» **WHAT TO PRODUCE**: From the entries below, retype only the lines from the one with "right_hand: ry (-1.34" through the one with "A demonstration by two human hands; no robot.", exactly as written.

» **MATERIAL SUPPLIED**:
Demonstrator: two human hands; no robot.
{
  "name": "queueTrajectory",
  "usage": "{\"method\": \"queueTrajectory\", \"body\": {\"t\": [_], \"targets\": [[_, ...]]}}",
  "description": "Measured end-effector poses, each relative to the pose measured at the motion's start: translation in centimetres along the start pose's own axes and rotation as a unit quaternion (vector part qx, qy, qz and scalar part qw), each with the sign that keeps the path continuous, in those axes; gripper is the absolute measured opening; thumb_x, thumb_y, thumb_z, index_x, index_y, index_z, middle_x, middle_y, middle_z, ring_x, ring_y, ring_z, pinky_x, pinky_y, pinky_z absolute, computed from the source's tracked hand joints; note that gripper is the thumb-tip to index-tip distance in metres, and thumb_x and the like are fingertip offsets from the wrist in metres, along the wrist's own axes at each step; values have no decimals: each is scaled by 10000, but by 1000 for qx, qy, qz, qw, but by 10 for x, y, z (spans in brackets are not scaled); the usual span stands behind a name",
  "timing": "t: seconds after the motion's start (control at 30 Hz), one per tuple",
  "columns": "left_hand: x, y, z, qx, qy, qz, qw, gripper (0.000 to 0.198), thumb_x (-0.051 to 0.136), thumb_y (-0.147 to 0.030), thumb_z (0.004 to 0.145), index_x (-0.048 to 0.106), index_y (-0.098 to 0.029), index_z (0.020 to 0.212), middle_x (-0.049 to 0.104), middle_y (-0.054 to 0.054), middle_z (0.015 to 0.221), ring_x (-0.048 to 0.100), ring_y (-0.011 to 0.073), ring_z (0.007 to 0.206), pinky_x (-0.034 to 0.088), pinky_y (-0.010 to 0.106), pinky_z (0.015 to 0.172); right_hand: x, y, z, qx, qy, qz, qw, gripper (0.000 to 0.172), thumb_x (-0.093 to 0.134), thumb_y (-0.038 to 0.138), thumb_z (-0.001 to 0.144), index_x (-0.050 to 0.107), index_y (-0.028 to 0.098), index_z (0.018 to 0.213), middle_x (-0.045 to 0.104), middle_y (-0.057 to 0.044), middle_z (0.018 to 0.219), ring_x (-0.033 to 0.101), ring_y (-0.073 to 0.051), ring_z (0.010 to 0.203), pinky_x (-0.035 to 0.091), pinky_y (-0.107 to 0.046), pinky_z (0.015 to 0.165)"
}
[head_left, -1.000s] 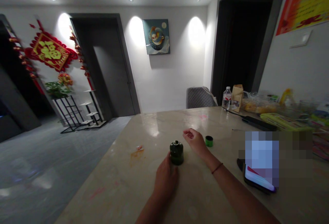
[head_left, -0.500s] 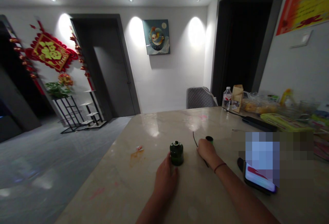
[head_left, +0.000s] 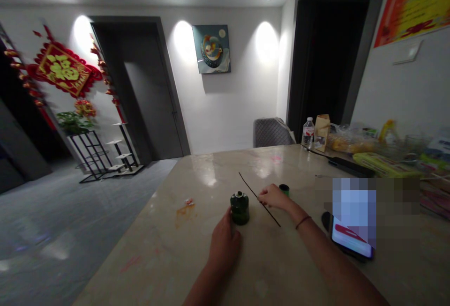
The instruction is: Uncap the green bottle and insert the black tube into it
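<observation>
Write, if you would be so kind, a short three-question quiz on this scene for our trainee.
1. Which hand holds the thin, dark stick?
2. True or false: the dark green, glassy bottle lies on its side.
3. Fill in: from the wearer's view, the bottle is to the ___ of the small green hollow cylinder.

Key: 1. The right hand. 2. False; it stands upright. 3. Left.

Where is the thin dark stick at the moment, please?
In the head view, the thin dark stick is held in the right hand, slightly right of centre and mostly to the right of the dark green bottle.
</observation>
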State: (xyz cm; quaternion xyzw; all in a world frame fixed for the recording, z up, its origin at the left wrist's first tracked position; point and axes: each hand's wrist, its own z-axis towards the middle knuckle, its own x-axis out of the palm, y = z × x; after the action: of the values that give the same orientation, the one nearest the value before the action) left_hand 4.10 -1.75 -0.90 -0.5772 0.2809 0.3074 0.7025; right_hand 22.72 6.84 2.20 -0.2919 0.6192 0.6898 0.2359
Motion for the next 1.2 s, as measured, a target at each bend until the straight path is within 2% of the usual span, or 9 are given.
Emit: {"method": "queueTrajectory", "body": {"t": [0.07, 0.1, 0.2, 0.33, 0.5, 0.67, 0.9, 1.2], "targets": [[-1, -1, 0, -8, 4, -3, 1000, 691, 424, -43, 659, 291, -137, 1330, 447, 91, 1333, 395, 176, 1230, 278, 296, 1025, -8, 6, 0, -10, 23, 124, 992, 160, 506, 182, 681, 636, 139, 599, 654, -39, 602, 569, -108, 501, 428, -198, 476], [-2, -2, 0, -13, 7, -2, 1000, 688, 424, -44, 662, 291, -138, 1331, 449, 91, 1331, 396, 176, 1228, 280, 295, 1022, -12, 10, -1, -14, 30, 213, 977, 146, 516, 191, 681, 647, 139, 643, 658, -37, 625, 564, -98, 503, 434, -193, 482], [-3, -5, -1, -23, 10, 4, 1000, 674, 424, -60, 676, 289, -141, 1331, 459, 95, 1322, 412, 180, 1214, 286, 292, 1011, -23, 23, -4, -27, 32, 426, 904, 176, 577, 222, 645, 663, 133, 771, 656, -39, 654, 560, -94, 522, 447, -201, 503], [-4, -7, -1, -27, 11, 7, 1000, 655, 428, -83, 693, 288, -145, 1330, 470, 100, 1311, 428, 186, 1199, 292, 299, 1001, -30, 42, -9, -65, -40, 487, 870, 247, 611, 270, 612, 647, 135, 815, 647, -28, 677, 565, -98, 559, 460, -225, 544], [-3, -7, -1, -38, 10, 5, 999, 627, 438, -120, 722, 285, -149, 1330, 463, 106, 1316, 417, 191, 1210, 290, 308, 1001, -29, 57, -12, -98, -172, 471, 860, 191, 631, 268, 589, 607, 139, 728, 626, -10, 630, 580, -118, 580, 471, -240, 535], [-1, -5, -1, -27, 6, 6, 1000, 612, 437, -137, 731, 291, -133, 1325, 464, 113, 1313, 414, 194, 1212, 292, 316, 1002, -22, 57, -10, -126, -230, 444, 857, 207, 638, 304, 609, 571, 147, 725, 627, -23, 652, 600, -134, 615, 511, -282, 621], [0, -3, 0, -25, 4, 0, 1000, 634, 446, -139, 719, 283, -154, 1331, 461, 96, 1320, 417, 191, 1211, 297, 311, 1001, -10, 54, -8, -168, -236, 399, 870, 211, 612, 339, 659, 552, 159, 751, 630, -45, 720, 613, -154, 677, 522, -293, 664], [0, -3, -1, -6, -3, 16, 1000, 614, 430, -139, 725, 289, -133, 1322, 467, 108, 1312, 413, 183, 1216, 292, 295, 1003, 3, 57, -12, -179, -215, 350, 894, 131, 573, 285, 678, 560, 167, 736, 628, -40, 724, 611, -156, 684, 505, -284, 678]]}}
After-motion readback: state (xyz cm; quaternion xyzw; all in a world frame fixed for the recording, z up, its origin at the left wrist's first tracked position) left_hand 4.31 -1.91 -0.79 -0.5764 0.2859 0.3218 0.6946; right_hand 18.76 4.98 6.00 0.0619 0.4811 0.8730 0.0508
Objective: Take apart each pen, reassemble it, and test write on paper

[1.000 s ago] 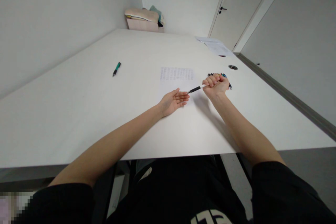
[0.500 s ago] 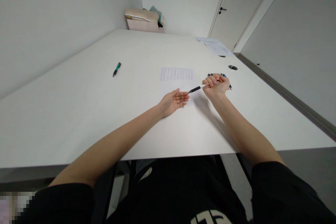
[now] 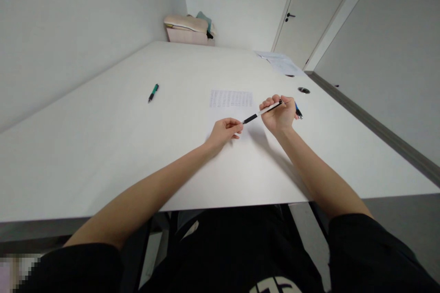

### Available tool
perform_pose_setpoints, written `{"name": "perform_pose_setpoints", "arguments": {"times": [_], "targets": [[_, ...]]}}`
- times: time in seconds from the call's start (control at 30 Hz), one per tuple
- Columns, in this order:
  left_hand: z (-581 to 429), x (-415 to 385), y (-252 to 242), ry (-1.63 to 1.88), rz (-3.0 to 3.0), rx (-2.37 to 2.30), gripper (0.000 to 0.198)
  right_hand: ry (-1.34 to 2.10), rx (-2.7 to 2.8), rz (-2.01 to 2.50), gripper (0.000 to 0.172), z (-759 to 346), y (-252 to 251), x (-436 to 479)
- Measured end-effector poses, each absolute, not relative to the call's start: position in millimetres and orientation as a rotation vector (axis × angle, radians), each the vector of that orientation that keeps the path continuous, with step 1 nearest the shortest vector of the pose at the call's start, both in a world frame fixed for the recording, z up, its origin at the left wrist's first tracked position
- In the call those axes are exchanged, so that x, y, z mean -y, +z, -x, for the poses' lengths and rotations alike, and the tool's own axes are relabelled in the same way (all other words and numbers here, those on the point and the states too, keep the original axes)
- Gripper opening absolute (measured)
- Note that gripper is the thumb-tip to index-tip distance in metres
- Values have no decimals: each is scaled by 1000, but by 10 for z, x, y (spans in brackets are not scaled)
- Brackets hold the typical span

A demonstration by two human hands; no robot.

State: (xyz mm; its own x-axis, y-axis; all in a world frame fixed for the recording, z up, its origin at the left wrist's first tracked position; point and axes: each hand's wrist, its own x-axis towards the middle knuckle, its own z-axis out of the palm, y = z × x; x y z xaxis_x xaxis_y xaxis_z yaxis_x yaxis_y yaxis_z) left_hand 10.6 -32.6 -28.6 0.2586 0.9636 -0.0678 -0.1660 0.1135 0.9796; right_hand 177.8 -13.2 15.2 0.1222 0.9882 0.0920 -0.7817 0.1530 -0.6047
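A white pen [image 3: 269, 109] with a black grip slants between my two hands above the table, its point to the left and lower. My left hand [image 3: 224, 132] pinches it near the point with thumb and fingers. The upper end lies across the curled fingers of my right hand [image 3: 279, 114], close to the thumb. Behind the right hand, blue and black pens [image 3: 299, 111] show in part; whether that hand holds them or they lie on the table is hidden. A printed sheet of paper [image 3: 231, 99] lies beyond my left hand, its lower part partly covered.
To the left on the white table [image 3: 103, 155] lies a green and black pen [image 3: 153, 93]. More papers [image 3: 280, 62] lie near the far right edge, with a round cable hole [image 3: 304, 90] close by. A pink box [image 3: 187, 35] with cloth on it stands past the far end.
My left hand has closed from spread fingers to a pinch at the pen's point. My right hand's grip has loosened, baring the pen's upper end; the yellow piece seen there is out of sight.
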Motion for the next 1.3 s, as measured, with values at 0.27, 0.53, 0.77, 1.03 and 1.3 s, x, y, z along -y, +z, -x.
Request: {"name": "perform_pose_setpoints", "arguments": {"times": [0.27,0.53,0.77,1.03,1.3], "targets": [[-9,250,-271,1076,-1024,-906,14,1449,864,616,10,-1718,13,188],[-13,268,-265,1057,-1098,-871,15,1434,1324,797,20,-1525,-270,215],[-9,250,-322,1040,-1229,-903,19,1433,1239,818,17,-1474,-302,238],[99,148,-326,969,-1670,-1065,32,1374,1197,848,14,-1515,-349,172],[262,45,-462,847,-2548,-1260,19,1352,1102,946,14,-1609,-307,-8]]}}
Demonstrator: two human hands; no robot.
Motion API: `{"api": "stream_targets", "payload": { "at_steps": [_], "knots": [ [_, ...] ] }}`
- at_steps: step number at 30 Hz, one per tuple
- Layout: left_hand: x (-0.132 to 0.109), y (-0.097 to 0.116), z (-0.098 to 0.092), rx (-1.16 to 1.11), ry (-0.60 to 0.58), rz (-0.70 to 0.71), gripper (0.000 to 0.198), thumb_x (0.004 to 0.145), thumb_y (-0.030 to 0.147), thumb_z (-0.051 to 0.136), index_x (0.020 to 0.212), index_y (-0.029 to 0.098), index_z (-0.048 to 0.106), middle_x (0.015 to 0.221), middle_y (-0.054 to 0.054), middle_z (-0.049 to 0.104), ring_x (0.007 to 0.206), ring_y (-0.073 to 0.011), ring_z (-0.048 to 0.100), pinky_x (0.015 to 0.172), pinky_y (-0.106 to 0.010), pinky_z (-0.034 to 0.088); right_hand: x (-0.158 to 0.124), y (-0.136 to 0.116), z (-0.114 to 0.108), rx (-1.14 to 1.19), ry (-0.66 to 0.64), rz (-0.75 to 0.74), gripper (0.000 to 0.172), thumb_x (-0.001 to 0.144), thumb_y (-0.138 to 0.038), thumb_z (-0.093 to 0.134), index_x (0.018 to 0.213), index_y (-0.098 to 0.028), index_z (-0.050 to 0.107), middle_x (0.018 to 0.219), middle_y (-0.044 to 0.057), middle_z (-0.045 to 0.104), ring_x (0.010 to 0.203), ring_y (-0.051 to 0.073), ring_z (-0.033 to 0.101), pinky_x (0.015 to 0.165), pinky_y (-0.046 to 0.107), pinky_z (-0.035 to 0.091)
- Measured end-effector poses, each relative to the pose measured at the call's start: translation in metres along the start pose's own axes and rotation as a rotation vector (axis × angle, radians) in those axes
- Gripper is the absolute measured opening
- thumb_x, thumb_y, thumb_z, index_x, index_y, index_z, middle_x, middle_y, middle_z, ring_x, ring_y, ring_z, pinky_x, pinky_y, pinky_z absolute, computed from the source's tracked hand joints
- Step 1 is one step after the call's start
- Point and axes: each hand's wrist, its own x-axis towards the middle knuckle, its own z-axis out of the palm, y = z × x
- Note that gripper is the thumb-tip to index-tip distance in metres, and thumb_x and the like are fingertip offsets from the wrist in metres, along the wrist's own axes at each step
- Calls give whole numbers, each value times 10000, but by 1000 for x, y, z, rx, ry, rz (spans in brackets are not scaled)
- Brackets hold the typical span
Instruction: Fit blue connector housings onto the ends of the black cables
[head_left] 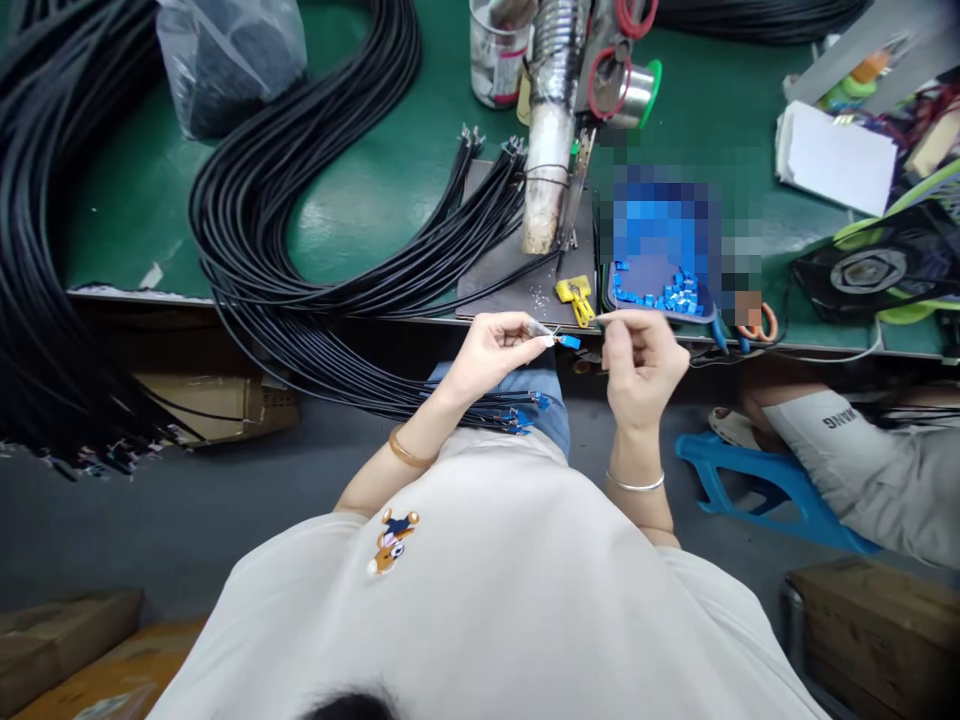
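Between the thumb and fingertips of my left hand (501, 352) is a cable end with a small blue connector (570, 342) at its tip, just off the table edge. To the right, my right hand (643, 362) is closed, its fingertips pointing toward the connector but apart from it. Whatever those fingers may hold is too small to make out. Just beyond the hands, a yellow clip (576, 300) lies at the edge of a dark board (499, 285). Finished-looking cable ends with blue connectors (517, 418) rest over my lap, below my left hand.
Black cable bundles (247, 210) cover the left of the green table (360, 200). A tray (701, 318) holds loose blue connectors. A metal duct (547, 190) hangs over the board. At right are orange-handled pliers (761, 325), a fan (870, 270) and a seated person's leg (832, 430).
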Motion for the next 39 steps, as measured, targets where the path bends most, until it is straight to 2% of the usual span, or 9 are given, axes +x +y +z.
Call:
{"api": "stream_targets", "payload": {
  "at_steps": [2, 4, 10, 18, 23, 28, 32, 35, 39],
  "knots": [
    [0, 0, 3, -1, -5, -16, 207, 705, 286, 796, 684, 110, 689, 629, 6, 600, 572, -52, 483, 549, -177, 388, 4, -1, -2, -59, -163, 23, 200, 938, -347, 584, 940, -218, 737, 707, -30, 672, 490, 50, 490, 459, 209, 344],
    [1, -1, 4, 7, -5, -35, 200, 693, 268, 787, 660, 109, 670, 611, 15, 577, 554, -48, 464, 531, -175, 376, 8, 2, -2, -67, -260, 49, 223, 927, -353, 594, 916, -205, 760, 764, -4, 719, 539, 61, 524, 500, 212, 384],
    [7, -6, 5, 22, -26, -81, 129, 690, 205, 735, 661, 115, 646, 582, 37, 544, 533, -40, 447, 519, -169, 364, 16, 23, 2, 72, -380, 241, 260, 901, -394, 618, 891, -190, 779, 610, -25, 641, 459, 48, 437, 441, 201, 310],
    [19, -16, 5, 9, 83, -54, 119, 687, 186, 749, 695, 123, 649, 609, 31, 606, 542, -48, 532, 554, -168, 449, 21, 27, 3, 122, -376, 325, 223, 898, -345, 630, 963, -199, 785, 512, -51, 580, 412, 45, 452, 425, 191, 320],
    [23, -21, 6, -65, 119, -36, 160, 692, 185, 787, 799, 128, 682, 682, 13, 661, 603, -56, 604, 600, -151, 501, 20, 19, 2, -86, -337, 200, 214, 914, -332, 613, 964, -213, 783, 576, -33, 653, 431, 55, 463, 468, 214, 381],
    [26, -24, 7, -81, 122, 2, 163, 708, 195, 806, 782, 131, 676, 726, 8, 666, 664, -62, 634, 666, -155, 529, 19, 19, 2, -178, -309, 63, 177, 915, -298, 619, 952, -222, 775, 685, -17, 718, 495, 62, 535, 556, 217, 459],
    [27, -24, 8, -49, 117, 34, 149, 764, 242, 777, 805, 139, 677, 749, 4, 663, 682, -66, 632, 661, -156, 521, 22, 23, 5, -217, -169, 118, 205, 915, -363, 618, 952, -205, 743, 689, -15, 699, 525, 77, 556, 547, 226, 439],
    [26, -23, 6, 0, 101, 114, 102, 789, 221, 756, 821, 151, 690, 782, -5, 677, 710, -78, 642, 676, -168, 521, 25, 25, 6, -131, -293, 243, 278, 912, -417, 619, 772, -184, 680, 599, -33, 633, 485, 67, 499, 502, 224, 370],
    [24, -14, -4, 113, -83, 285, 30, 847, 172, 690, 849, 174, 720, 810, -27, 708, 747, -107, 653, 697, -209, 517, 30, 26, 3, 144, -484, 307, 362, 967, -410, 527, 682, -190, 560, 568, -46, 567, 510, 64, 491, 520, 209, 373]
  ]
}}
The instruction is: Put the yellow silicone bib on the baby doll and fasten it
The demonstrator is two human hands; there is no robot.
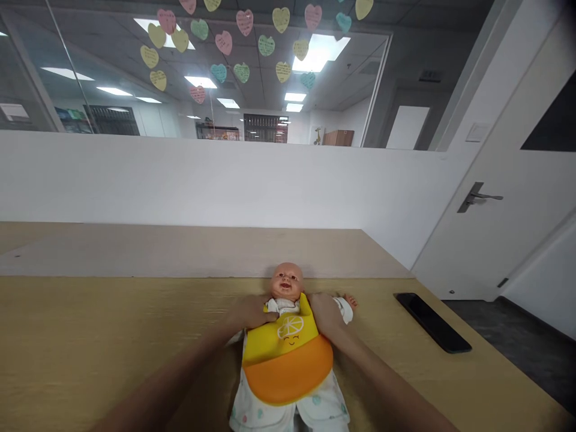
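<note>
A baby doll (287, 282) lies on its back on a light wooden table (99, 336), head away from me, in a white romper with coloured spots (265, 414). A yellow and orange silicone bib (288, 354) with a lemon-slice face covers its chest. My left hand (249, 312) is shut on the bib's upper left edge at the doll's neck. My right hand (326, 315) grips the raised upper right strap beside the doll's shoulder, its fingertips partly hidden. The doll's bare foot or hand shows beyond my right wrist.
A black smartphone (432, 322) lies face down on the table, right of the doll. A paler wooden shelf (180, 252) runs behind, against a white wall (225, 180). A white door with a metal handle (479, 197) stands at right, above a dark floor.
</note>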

» **COMPLETED TASK**:
  right_hand: ry (-1.34 to 2.10), rx (-2.7 to 2.8), rz (-2.01 to 2.50), gripper (0.000 to 0.172), z (-759 to 346), y (-252 to 251), x (-436 to 479)
- Measured end-effector poses, each absolute, not relative to the call's start: position in millimetres and orientation as a rotation vector (axis × angle, radians), each the vector of that orientation that keeps the path continuous, with step 1 nearest the shortest vector of the pose at the call's start, both in a world frame fixed for the recording, z up, its origin at the left wrist's first tracked position
- In the call those axes are exchanged, so that x, y, z mean -y, +z, -x, for the poses' lengths and rotations alike, and the tool's own axes are relabelled in the same way (all other words and numbers here, those on the point and the states too, keep the original axes)
- Gripper opening absolute (measured)
- Note that gripper is the thumb-tip to index-tip distance in metres
- Values have no decimals: each is scaled by 1000, but by 10 for z, x, y (spans in brackets are not scaled)
- Brackets hold the typical span

A demonstration by two human hands; no robot.

No additional output is needed.